The device buzzed as the neighbor added, “He seems pretty bad.”
He debated turning off his phone, but hesitated. What if his wife called? Maybe he would just cover the phone with an extra pillow.
As he deliberated, the cell startled him with it’s ring.
He fumed as he recognized the number. It was that neighbor next door again, and he swiftly silenced the ring before the children heard it.
With the exception of his own pounding heart, everything in the house remained at peace. No bedroom doors opened. The children must have slept through the interruption.
Within seconds, the home phone began to ring. He grabbed the receiver off the hook and answered in a gruff whisper, “What?!”
It was that neighbor again — apologetically, but urgently laying out her plea for the four-year-old. “His fever is up to 104,” she begged. “I’m not sure what to do.”
He heard these requests everyday at his office and sure didn’t need them again now tonight. Just then, his own ten-month-old rustled. “My kids are in bed, for Pete’s sake! Give him some Tylenol and I’ll see him in the morning,” he barked as quietly as possible. He briskly disconnected the phone and left it purposely off the receiver. He couldn’t risk an awakened household.
As he shuffled to the kitchen for a drink, he heard a soft rap at the door. This couldn’t be happening. Again, the rap sounded. This time a little louder. Racing back to his bedroom for his robe, he stuffed his arms into it, but not before the doorbell rang — twice. He swiftly moved toward the front door as he heard his five-year-old turn off the sound machine and come out of her room. Unfortunately, her three-year-old sister pattered after her.
Infuriated by this time, the doctor swung the door open to the find the desperate neighbor.
“You really must come,” she implored. “I’m awfully afraid for my little boy’s life!”
In the background, the three-month-old cried.
“With all the kids awake now,” the doctor sighed heavily, “What does it matter? Let me get my coat. You stay with my kids.”
“Suppose one of you shall have a friend, and shall go to him at midnight, and say to him, ‘Friend, (my child is sick and I have nothing to give him)’; and from inside he shall answer and say, ‘Do not bother me, the door has already been shut and my children and I are in bed; I cannot get up and give you anything.’

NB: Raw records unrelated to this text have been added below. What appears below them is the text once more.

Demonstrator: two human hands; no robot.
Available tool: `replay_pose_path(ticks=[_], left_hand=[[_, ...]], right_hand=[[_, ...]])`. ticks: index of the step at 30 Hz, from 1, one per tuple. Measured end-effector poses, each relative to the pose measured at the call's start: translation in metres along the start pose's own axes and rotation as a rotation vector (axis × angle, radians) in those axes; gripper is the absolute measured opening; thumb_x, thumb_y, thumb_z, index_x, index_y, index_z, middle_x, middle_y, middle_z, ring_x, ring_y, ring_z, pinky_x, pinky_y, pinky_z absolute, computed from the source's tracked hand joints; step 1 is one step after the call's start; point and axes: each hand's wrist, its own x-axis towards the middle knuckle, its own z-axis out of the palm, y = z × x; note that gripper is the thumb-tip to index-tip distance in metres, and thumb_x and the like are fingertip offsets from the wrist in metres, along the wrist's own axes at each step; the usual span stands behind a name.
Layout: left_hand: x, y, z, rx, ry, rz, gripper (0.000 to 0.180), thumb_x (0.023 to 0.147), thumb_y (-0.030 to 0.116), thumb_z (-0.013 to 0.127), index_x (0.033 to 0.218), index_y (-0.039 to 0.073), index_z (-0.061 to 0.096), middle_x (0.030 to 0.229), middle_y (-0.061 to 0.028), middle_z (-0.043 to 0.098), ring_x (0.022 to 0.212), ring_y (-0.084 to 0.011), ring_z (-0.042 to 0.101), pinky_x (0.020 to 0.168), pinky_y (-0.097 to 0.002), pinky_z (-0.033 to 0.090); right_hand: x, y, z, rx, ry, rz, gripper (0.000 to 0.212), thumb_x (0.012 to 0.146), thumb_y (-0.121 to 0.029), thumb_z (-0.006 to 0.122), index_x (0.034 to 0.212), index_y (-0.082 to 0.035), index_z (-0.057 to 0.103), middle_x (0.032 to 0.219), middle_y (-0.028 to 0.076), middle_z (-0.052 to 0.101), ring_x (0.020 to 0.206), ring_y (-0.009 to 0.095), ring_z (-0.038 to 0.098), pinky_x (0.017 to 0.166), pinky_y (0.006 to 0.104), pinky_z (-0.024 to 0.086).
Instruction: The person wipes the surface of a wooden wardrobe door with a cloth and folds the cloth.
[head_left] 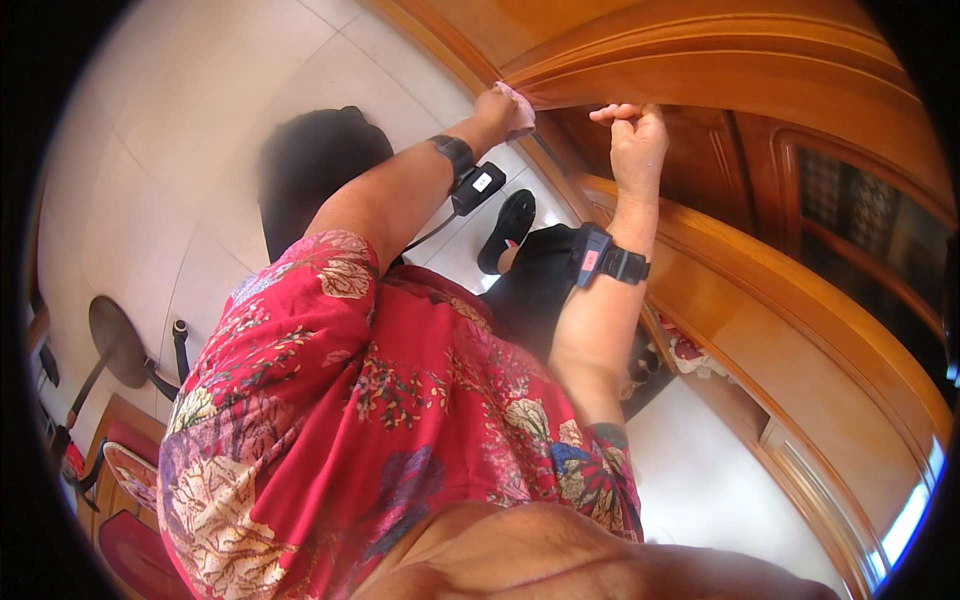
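Observation:
My left hand (493, 113) is closed round a pale pink cloth (517, 108) and presses it to the near end of a brown wooden panel (690, 72), which looks like a cabinet door. My right hand (638, 145) is raised at the panel's lower edge, a little to the right. Its fingers are loosely bent and point left, with nothing seen in them. Whether they touch the wood I cannot tell. A dark band with a small box sits on each forearm.
A wooden cabinet (745, 260) with dark glass panes curves along the right. Pale floor tiles (210, 150) lie at left, with a black shoe (515, 222) below the panel. A round metal base (117, 340) and red-seated chair (140, 550) stand at lower left.

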Motion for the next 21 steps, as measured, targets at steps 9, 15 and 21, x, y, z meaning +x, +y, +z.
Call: replay_pose_path(ticks=[9,15,21], left_hand=[[-0.013,0.028,-0.002,0.101,-0.159,-0.063,0.021,0.093,0.003,0.045,0.109,-0.006,0.055,0.092,-0.0198,0.066,0.079,-0.0337,0.068,0.066,-0.0447,0.055],[-0.027,0.038,0.018,0.056,-0.047,-0.12,0.02,0.092,0.004,0.047,0.109,-0.005,0.055,0.097,-0.0196,0.064,0.078,-0.0338,0.067,0.065,-0.0471,0.056],[-0.062,0.069,0.081,0.028,0.169,-0.209,0.017,0.091,0.005,0.052,0.106,-0.003,0.057,0.095,-0.017,0.062,0.075,-0.031,0.066,0.059,-0.0449,0.055]], right_hand=[[0.001,-0.001,-0.002,-0.002,0.02,-0.02,0.014,0.087,0.014,0.043,0.087,0.0,0.049,0.083,0.014,0.065,0.078,0.022,0.07,0.081,0.0328,0.057],[0.004,0.002,0.003,0.009,-0.004,-0.025,0.015,0.087,0.014,0.043,0.087,0.0,0.049,0.083,0.013,0.065,0.078,0.022,0.07,0.08,0.0325,0.058],[0.003,0.007,0.001,-0.002,-0.008,0.005,0.013,0.086,0.013,0.044,0.086,0.001,0.05,0.083,0.013,0.065,0.078,0.021,0.07,0.079,0.0323,0.057]])
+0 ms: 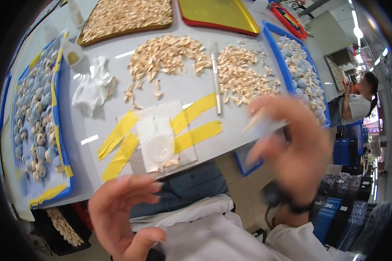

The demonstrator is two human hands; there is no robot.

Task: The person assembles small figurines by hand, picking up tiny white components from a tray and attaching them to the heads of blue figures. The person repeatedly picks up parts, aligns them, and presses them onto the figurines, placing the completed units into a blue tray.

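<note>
My left hand is held low near the table's front edge, fingers curved and apart, with nothing in it. My right hand, blurred by motion, is raised at the right with a small pale blue-and-white piece between thumb and fingers. Its exact kind is too smeared to tell. Between the hands, a clear round dish sits on a white pad fixed with strips of yellow tape. A few beige pieces lie at its near side. Farther back are two piles of small pointed beige pieces, with a silver rod between them.
A blue tray of round blue-and-beige pieces stands left, and another blue tray of pale pieces right. A crumpled white cloth lies near the left tray. Behind are a full tray and a yellow tray. Another person works far right.
</note>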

“I tell you, even though he will not get up and give him anything because he is his friend, yet because of his persistence he will get up and give him as much as he needs.” (Luke 11:5-8)
Now, just think….if the desperate neighbor in our story had asked other family and friends to call, knock, and pester the doctor, how much quicker she would have procured her need!
Our heavenly Father is far more considerate, far more willing, and far more compassionate than the doctor in today’s story. Our Great Physician is waiting not only for us to ask, seek and knock. He welcomes us to call on our friends to do so on our behalf as well.
“How much more shall your Father who is in heaven give what is good to those who ask Him!” (Matthew 7:11)
Let go to Him together for our needs, shall we?